▶ _TASK INSTRUCTIONS_
Pull every line of the entries that has the word "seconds".
--------
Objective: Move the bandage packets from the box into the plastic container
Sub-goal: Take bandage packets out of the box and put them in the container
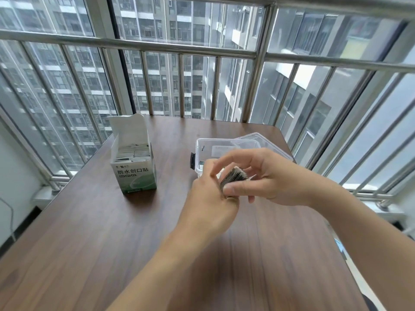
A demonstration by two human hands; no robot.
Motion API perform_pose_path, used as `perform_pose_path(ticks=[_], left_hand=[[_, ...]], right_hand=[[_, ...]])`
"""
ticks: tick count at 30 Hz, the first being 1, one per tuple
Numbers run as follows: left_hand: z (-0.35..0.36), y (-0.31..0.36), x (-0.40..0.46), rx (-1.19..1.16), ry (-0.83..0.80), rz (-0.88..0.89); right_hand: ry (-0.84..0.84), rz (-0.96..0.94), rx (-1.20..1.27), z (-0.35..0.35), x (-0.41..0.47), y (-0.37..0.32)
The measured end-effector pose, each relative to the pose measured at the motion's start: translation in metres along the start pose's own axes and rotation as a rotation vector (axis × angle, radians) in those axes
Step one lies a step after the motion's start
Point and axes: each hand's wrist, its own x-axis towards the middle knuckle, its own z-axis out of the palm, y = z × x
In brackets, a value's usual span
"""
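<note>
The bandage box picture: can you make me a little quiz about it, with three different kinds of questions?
1. True or false: the box stands upright with its top flap open and packets showing inside.
2. Which hands hold the stack of packets? A) left only B) right only C) both
3. Fill in: the plastic container sits on the wooden table to the ___ of the box.

Key
1. True.
2. C: the left hand and right hand both grip the stack, in front of the container.
3. Right.
</note>
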Motion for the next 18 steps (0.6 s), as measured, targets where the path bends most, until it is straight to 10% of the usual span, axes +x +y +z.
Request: perform_pose_path(ticks=[6, 18], left_hand=[[0.002, 0.008, -0.002, -0.088, 0.097, -0.101], [-0.006, 0.001, 0.000, -0.527, -0.222, -0.221]], right_hand=[[0.226, -0.001, -0.017, 0.017, 0.011, 0.010], [-0.195, 0.007, 0.019, -0.025, 0.026, 0.012]])
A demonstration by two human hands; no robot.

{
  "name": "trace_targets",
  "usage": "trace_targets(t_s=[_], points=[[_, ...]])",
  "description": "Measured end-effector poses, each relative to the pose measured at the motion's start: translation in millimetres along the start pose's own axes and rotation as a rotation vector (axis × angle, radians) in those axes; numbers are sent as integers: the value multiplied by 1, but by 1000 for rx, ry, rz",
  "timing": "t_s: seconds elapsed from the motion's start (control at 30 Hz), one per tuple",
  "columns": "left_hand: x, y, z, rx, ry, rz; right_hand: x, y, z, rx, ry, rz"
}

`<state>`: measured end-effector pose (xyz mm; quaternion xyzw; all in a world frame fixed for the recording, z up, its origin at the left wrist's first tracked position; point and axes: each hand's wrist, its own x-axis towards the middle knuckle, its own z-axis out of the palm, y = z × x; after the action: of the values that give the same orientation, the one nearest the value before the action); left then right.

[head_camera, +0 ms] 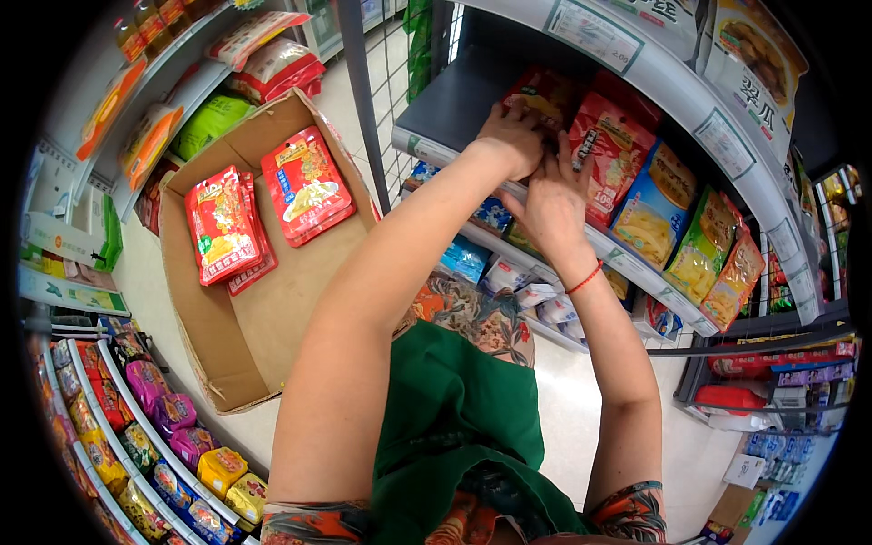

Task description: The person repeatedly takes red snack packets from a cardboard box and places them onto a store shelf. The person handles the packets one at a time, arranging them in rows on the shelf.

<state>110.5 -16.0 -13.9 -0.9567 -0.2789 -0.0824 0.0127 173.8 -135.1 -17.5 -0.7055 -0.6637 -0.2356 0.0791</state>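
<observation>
My left hand (pixel 514 141) reaches onto a dark shelf, its fingers on a red food pouch (pixel 543 97) that lies in shadow. Just beside it, my right hand (pixel 555 204) is over the shelf's front edge. Its fingers are spread against the side of another red pouch (pixel 608 157), which leans upright. My fingertips are partly hidden, so I cannot tell whether either hand grips a pouch. To the left, an open cardboard box (pixel 279 354) holds red pouches in two stacks, a left stack (pixel 223 225) and a right stack (pixel 308 184).
Right of the red pouches stand a blue pouch (pixel 655 204), a green pouch (pixel 705 245) and an orange pouch (pixel 736 283). An upper shelf edge (pixel 688 102) with price tags curves overhead. A dark upright post (pixel 364 102) with wire mesh separates box and shelf. Snack racks (pixel 143 436) stand lower left.
</observation>
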Motion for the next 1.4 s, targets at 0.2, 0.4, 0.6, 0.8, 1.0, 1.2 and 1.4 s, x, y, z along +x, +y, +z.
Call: trace_targets(t_s=[0.2,0.4,0.6,0.8,1.0,1.2,1.4], points=[[-17,-2,-3,-52,3,36,-3,3,1,87,51,-8],[-32,-3,-9,-16,79,14,-3,2,-5,68,46,-12],[-60,-4,-17,-45,13,27,-6,2,-11,63,64,-22],[-81,4,-19,-92,22,-19,-6,-3,-12,200,130,-75],[-52,-6,-30,-276,13,-161,10,-3,-17,609,-79,141],[-27,-22,3,-433,337,-479,18,-14,11,531,10,204],[-17,-34,-1,-681,285,-586,22,-20,7,457,-110,227]])
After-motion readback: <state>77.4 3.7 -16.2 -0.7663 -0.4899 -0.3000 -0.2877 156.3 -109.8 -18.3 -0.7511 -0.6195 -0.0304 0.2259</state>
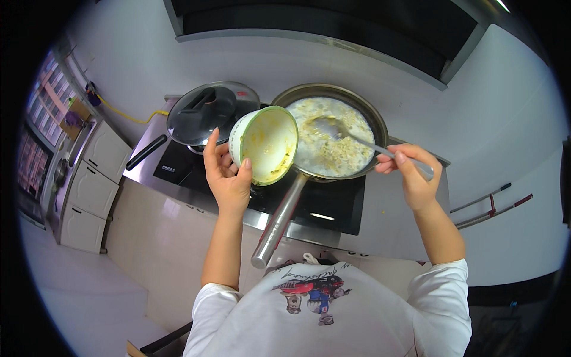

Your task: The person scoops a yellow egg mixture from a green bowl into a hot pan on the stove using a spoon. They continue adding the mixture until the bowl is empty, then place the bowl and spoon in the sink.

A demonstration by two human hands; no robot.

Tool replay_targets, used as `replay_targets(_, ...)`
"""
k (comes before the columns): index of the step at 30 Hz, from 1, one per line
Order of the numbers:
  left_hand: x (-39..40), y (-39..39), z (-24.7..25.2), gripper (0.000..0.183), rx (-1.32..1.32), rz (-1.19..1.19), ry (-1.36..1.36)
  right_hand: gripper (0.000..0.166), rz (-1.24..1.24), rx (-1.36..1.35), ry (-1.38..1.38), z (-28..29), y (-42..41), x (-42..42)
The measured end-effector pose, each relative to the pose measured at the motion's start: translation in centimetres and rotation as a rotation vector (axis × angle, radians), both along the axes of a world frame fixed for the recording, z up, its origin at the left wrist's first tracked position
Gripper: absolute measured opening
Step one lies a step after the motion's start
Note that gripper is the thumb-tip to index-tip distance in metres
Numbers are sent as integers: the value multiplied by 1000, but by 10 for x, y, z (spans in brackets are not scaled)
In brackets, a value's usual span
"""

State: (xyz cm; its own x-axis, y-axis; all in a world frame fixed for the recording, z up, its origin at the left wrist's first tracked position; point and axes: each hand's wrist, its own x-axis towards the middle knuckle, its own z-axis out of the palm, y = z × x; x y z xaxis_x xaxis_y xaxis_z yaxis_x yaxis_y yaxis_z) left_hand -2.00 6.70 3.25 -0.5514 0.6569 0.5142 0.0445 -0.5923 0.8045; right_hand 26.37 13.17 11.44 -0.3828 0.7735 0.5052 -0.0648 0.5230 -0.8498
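My left hand holds a white bowl with a green rim, tilted on its side at the left edge of a large metal pan. Yellow and green residue clings to the bowl's inside. Pale liquid with yellowish, egg-like pieces fills much of the pan. In my right hand is the handle of a metal ladle or spoon; its blurred head is in the liquid. The pan's long metal handle points towards me.
A second pan with a glass lid stands on the left of the black cooktop, its black handle pointing left. A yellow hose runs behind the counter's left end. A dark range hood hangs above. White cabinets stand at far left.
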Motion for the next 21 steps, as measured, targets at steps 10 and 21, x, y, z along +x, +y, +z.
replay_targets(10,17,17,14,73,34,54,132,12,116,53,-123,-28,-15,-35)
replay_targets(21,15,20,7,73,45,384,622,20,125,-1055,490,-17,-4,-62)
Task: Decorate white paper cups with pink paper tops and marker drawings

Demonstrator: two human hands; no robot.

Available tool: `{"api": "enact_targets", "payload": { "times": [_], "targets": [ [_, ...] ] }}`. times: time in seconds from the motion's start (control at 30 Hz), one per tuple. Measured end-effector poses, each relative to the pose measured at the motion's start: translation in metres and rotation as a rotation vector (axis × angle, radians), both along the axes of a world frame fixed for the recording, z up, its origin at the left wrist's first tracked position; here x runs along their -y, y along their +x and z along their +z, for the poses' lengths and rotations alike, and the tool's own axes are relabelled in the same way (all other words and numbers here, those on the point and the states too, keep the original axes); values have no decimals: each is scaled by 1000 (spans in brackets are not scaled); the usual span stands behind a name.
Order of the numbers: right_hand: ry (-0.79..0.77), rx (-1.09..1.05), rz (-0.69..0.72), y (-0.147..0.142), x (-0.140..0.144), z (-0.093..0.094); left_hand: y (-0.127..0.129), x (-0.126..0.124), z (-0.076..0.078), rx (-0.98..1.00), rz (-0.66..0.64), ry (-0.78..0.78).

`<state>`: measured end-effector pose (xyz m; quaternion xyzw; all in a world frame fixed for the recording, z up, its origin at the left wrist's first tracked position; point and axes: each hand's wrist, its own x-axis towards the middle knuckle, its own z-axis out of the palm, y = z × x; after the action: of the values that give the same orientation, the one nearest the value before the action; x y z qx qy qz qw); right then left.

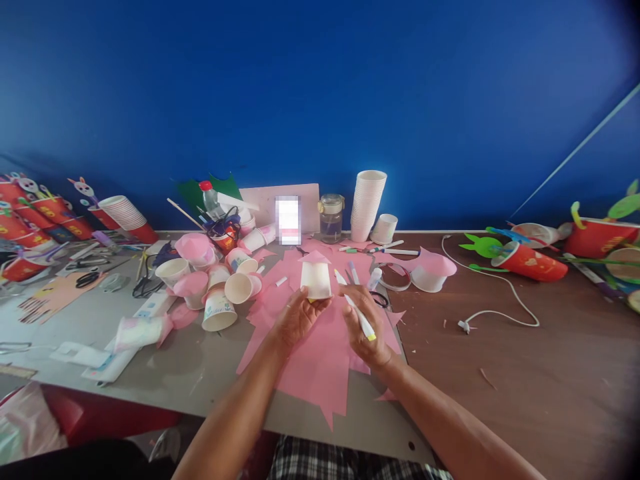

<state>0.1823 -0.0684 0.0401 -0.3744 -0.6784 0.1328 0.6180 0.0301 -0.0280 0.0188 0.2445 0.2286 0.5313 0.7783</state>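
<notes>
My left hand grips a white paper cup near its lower end, with a pink paper cone on the cup's top. Yellowish marks show low on the cup. In my right hand is a white marker with a yellow end, held like a pen just right of the cup. Pink paper with jagged edges lies beneath both hands. Close by on it are a few loose markers and a small white cap. Black scissors rest partly behind my right hand.
Several decorated paper cups crowd the left side. A stack of white cups, a glass jar and a lit phone stand along the blue wall. A white cable and red cups lie at right.
</notes>
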Motion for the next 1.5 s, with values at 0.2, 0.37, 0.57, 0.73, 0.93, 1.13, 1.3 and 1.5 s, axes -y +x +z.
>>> {"api": "enact_targets", "payload": {
  "times": [0.2,0.37,0.57,0.73,0.93,1.13,1.3,1.5],
  "targets": [
    [40,47,71,-1,1,1,1,2,2,-5,-17,5],
    [52,21,80,-2,0,2,1,1,0,-9,-14,33],
    [25,28,96,-2,-1,2,0,0,-3,-16,4,12],
    [5,30,104,-1,-1,2,0,0,-2,-44,-13,46],
    [14,10,120,-1,-3,1,1,2,0,-58,-4,84],
    [11,12,108,-2,-5,-2,2,3,1,-87,-4,97],
    [5,-8,102,-2,-6,-4,2,2,0,-99,-22,119],
    [-40,-19,108,-2,-4,-4,0,0,-1,-86,-37,115]
  ]
}}
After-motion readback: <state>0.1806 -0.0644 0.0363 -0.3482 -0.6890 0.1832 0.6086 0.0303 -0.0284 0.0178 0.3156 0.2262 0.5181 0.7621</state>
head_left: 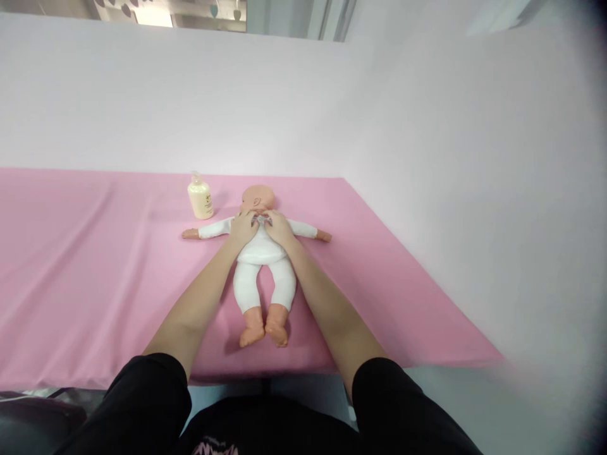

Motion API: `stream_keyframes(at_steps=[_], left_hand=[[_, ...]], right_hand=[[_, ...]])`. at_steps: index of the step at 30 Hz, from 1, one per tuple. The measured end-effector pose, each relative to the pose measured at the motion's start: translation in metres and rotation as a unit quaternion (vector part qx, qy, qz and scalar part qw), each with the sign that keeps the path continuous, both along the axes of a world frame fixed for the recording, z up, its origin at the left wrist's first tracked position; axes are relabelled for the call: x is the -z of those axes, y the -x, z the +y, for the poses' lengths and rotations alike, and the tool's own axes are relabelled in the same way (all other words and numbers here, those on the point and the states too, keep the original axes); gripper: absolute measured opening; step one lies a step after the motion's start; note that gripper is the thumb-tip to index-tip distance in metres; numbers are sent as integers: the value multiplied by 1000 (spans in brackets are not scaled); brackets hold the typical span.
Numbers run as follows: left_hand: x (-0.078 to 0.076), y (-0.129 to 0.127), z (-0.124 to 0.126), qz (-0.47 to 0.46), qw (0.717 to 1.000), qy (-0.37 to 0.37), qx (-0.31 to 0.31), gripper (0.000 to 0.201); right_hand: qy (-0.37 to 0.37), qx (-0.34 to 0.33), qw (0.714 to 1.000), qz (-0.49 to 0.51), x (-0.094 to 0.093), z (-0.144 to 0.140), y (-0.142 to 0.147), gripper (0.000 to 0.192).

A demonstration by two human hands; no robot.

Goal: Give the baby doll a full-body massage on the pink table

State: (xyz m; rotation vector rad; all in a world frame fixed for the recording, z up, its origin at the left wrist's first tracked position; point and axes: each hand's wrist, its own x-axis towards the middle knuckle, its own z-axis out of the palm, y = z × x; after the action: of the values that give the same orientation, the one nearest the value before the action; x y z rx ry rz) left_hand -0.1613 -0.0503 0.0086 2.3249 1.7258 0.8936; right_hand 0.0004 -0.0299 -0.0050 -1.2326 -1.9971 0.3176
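Note:
A baby doll [260,246] with a white cloth body and tan head, hands and feet lies stretched out on a pink sheet. Its head points away from me, turned to the left with one ear showing, and its arms spread out sideways. My left hand [245,227] rests on the doll's upper body by its left-side shoulder. Opposite it, my right hand [279,229] lies by the other shoulder. Both hands are open, palms down, thumbs towards the middle; some fingertips are hard to make out near the neck.
A cream pump bottle [201,199] stands left of the doll's head. The pink sheet [71,272] covers the table, with folds on the left. White walls [450,158] border the table at the back and right. A dark item [38,420] is below the front left edge.

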Motion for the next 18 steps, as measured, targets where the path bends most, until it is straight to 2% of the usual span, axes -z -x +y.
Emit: stream_keyframes(at_steps=[5, 10, 14, 18], left_hand=[[3, 2, -3, -35, 999, 12, -29, 33], [16, 15, 4, -40, 995, 43, -83, 36], [24, 23, 13, -49, 993, 46, -92, 38], [23, 27, 13, -87, 991, -3, -103, 28]], right_hand=[[-7, -27, 999, 41, 12, 8, -2, 39], [18, -40, 995, 91, 23, 14, -9, 40], [43, 12, 996, 77, 21, 12, -16, 33], [52, 102, 993, 24, 10, 1, -19, 28]])
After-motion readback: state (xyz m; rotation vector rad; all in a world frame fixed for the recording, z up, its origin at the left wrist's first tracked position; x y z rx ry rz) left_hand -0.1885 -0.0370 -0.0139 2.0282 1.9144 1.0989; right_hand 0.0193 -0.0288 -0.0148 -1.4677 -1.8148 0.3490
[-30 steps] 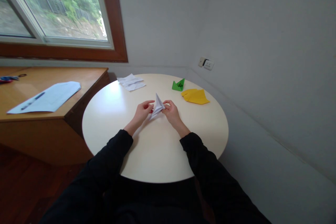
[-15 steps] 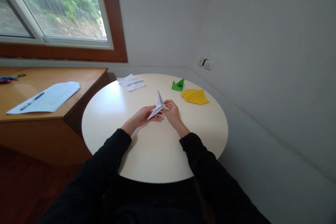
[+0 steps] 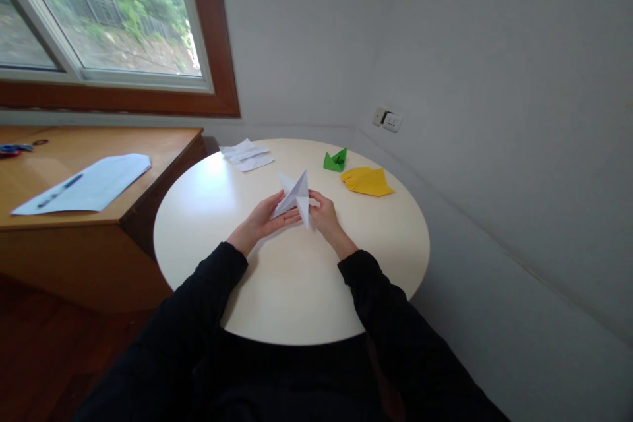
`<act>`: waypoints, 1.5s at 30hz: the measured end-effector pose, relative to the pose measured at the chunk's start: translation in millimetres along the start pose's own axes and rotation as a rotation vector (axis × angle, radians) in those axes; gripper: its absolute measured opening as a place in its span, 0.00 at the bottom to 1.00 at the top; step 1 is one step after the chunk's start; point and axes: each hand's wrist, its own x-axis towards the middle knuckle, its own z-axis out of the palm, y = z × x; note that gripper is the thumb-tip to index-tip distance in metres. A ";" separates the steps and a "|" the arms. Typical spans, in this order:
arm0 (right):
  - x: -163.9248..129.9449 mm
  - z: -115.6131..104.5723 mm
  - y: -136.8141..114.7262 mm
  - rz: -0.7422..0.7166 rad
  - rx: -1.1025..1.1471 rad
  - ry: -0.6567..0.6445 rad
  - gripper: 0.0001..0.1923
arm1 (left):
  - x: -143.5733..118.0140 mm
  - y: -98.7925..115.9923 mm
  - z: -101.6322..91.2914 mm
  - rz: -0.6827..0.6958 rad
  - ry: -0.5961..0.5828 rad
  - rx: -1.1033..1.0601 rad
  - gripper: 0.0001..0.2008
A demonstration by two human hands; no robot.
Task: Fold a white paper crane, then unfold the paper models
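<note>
A folded white paper (image 3: 295,198) with several pointed flaps is held above the round table, between my two hands. My left hand (image 3: 267,216) grips it from the left, the thumb at its side and the fingers stretched beneath it. My right hand (image 3: 324,214) is closed on its right side, fingers bent, with the fingertips partly hidden behind a flap. One flap points up and another points down toward me.
On the round white table (image 3: 297,290) lie crumpled white papers (image 3: 247,155), a green folded paper (image 3: 335,160) and a yellow folded paper (image 3: 366,181). The wooden desk (image 3: 163,145) at left holds a white sheet (image 3: 93,183), a dark pen (image 3: 60,191) and scissors (image 3: 14,150).
The white paper has turned and spread between my hands, showing more flaps, with one now pointing down. My left fingers have straightened out underneath it.
</note>
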 end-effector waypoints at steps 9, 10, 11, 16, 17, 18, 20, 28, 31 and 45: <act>0.3 -1.9 -0.2 0.053 -0.013 0.049 0.14 | -3.0 4.2 2.9 0.068 0.063 -0.040 0.17; 0.7 -1.7 0.7 0.057 -0.014 0.060 0.14 | -3.0 4.7 2.9 0.062 0.064 -0.080 0.16; 1.3 -1.5 1.9 0.061 -0.013 0.070 0.14 | -2.9 5.2 2.8 0.056 0.064 -0.119 0.15; 4.4 -0.5 8.1 0.073 0.006 0.100 0.13 | -0.9 4.2 -0.3 0.016 0.109 -0.261 0.12; 4.6 -1.0 8.0 0.068 0.007 0.112 0.14 | -0.4 3.2 -1.2 0.009 0.132 -0.263 0.11; 4.6 -1.7 7.3 0.056 0.002 0.131 0.14 | 0.0 2.1 -2.0 0.007 0.154 -0.257 0.10; 3.7 -3.8 3.7 0.003 -0.034 0.186 0.16 | 0.5 -0.3 -3.4 0.021 0.181 -0.240 0.09; -7.4 -7.2 -10.3 -0.254 -0.286 0.124 0.11 | 0.5 -1.4 -1.7 0.097 0.219 -0.121 0.10; -11.4 -3.9 -10.0 -0.311 -0.426 0.010 0.11 | 1.5 -1.4 -1.8 0.101 0.251 -0.052 0.11; -7.7 -0.7 -1.7 -0.167 -0.602 0.020 0.34 | 3.2 -3.3 1.4 0.061 0.315 0.024 0.13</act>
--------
▶ _COMPLETED EXERCISE_
  "timing": "t_s: seconds elapsed from the motion's start (control at 30 Hz), one per tuple",
Available tool: `{"api": "enact_targets", "payload": { "times": [_], "targets": [ [_, ...] ] }}`. times: time in seconds from the motion's start (control at 30 Hz), one per tuple. Measured end-effector poses, each relative to the pose measured at the motion's start: translation in metres and rotation as a rotation vector (axis × angle, radians), both along the axes of a world frame fixed for the recording, z up, its origin at the left wrist's first tracked position; here x runs along their -y, y along their +x and z along their +z, for the poses' lengths and rotations alike, and the tool's own axes are relabelled in the same way (all other words and numbers here, those on the point and the states too, keep the original axes); values have no decimals: each is scaled by 1000 (spans in brackets are not scaled); the usual span stands behind a name.

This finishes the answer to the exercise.